Records for the exercise —
◆ ◆ ◆ ◆ ◆ ◆ ◆
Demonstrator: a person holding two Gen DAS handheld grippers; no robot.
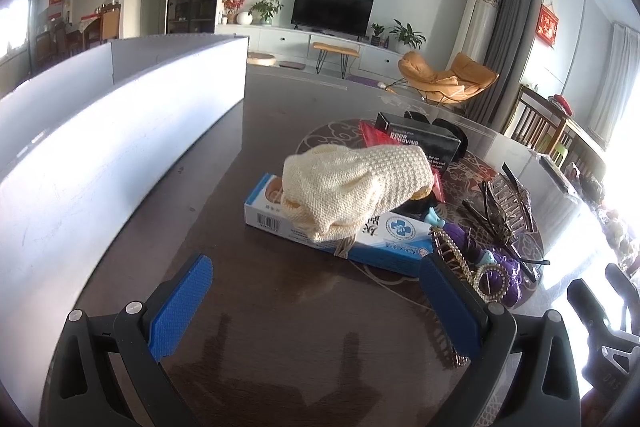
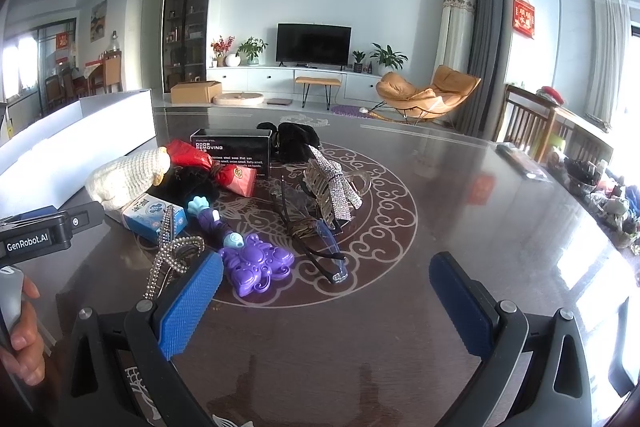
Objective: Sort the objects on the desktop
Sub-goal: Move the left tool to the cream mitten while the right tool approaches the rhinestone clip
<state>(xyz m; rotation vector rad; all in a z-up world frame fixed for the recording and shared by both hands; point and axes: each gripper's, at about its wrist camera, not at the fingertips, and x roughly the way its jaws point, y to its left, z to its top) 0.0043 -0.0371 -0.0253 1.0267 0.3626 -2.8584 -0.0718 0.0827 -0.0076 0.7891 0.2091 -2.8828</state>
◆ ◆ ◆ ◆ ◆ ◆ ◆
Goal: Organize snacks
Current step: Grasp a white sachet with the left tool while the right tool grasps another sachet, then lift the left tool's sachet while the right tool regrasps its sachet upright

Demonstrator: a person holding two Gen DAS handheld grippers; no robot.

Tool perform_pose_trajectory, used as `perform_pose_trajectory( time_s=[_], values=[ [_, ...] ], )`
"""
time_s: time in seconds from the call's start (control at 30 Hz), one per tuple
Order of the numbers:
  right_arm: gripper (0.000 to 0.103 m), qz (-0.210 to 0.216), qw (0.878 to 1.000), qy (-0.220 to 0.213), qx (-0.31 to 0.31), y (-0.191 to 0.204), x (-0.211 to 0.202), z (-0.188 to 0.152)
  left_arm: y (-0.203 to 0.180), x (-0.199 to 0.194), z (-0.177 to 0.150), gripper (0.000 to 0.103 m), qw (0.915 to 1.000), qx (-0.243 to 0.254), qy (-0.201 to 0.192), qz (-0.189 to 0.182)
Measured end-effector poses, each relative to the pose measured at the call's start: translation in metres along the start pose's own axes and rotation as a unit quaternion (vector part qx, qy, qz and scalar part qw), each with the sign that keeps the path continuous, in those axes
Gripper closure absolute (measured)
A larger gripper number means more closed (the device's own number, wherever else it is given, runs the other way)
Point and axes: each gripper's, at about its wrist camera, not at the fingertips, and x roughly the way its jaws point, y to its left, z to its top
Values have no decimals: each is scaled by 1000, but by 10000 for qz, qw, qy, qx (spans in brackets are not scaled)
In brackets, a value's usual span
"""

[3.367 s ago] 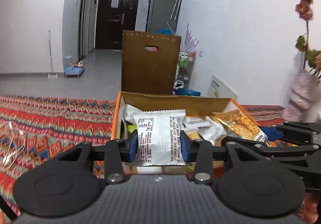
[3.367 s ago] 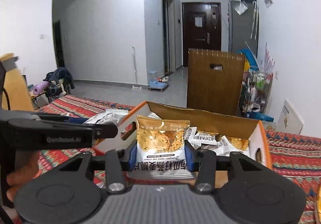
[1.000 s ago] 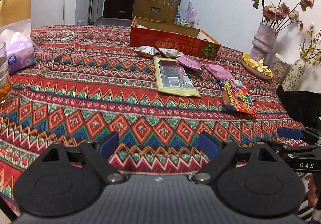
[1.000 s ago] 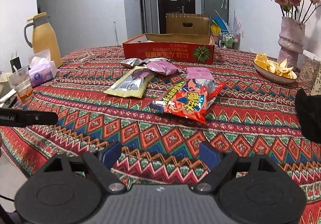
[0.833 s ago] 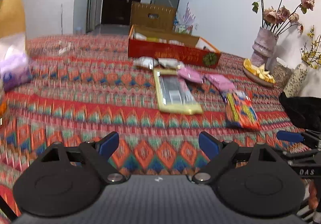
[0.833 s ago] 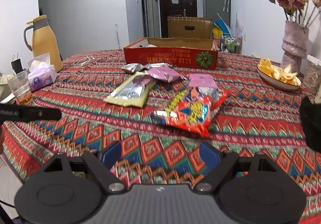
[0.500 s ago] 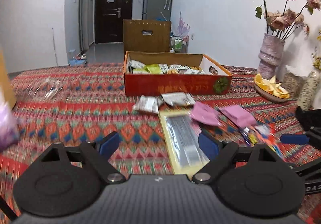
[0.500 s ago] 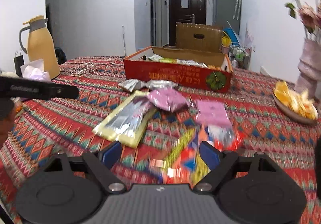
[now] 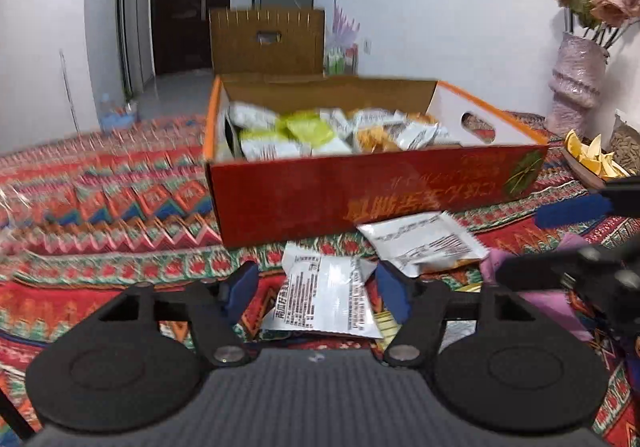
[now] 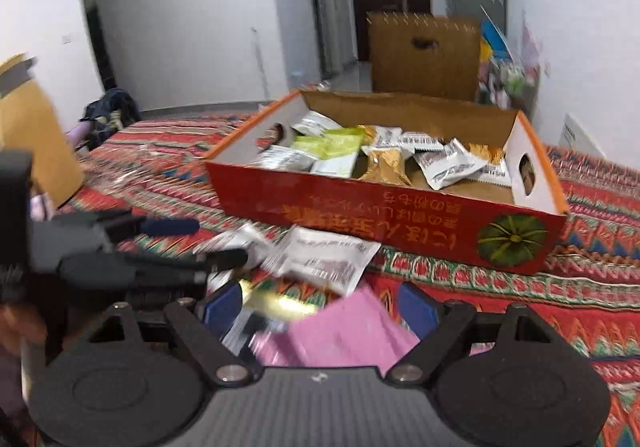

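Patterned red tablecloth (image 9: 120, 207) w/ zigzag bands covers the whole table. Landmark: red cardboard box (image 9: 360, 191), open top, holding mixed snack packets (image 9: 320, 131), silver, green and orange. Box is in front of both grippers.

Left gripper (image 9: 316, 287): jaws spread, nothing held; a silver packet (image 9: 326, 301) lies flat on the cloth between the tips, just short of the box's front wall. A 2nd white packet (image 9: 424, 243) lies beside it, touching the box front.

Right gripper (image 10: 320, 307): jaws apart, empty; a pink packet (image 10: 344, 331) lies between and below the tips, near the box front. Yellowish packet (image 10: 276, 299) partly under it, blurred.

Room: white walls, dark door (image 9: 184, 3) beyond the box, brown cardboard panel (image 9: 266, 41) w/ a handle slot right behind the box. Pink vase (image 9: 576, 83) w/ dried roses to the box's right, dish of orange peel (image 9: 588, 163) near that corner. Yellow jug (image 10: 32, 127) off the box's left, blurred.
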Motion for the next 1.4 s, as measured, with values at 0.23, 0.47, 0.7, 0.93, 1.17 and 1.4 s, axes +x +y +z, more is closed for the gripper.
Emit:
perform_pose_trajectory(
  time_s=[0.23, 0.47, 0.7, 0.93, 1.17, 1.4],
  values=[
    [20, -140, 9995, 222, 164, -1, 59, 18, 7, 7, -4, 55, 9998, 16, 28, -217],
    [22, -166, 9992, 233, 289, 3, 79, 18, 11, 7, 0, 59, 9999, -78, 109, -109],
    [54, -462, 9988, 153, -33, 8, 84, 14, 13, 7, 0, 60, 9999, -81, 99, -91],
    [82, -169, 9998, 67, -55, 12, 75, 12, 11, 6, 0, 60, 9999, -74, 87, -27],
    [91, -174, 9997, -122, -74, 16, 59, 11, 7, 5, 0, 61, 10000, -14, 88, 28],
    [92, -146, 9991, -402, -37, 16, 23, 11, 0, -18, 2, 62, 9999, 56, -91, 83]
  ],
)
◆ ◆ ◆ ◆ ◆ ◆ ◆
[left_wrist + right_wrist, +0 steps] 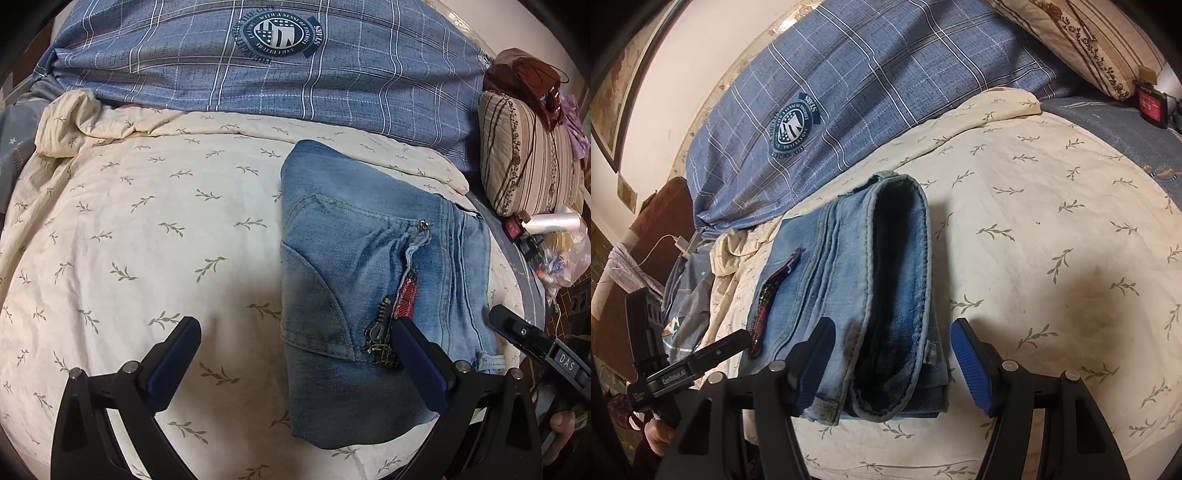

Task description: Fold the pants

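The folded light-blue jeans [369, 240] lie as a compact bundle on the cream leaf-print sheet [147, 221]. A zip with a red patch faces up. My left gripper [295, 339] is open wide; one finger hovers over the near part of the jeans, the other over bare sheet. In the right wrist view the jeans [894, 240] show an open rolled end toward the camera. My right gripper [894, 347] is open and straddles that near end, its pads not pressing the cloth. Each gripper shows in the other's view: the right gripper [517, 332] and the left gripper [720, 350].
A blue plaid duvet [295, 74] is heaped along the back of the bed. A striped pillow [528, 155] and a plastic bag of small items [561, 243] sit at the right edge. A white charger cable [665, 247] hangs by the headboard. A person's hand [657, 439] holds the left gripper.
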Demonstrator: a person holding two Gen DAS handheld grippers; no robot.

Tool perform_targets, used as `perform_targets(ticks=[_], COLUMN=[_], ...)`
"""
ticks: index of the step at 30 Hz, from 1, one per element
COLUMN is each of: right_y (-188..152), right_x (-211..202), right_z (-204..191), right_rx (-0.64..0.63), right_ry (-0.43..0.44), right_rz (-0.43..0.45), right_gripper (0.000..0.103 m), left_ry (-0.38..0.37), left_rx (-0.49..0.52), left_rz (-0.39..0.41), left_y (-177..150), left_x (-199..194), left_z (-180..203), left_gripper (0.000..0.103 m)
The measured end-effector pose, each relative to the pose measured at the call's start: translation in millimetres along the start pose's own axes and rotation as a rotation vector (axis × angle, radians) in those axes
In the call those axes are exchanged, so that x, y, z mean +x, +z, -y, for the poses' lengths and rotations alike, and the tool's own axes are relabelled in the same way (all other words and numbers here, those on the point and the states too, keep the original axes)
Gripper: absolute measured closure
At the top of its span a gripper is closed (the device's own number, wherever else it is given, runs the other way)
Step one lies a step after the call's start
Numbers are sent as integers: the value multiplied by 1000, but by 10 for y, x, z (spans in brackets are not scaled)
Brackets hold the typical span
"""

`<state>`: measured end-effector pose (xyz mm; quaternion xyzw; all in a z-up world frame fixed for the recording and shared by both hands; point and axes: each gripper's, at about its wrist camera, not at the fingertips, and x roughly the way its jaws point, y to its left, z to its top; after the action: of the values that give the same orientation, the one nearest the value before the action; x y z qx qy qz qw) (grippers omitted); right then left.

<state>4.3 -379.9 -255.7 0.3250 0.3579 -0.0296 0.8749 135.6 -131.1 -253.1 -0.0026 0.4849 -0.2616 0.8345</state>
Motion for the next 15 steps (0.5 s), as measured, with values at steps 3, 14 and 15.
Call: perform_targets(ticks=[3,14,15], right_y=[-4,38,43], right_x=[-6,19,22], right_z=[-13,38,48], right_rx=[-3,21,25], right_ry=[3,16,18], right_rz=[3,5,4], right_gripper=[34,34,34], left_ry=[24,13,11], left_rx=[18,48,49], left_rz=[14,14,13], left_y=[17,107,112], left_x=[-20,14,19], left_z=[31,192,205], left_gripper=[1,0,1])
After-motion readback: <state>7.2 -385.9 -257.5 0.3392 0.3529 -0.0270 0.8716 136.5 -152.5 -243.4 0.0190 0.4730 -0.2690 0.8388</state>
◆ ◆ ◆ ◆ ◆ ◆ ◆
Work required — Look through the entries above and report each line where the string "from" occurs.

Exercise result —
time_s: time in seconds from the call's start (control at 30 Hz), one per tuple
ticks: index of the step at 30 Hz, from 1, one per element

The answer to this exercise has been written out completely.